* _What is expected_
Restate the listing exactly and in full.

* _The data_
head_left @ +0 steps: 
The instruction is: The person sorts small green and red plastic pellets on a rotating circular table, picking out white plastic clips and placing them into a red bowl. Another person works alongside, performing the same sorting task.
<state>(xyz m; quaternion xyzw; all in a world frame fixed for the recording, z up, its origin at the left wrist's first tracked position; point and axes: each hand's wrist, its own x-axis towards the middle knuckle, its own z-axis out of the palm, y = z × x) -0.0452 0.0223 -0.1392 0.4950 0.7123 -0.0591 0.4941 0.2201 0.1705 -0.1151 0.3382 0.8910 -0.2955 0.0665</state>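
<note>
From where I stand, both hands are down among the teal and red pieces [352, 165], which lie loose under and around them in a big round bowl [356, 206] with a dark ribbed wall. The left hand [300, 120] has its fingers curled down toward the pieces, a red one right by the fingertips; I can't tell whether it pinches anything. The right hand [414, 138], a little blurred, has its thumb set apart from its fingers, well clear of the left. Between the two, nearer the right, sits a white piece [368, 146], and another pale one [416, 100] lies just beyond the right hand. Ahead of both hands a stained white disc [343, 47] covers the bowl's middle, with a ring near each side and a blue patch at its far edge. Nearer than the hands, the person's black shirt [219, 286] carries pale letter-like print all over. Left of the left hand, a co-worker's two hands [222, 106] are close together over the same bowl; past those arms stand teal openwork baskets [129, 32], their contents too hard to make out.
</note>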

* _Result of the exercise_
head_left @ +0 steps: 
The instruction is: The person sorts small green and red plastic pellets on a rotating circular table, picking out white plastic clips and placing them into a red bowl. Another person works alongside, performing the same sorting task.
<state>(xyz m; quaternion xyzw; all in a world frame fixed for the recording, z up, its origin at the left wrist's first tracked position; point and axes: each hand's wrist, its own x-axis towards the middle knuckle, its own z-axis out of the palm, y = z × x) -0.0452 0.0223 -0.1392 0.4950 0.7123 -0.0591 0.4941 0.2201 0.1705 -0.1151 0.3382 0.8910 -0.2955 0.0665</state>
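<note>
From where I stand, both hands are down among the teal and red pieces [352, 165], which lie loose under and around them in a big round bowl [356, 206] with a dark ribbed wall. The left hand [300, 120] has its fingers curled down toward the pieces, a red one right by the fingertips; I can't tell whether it pinches anything. The right hand [414, 138], a little blurred, has its thumb set apart from its fingers, well clear of the left. Between the two, nearer the right, sits a white piece [368, 146], and another pale one [416, 100] lies just beyond the right hand. Ahead of both hands a stained white disc [343, 47] covers the bowl's middle, with a ring near each side and a blue patch at its far edge. Nearer than the hands, the person's black shirt [219, 286] carries pale letter-like print all over. Left of the left hand, a co-worker's two hands [222, 106] are close together over the same bowl; past those arms stand teal openwork baskets [129, 32], their contents too hard to make out.
</note>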

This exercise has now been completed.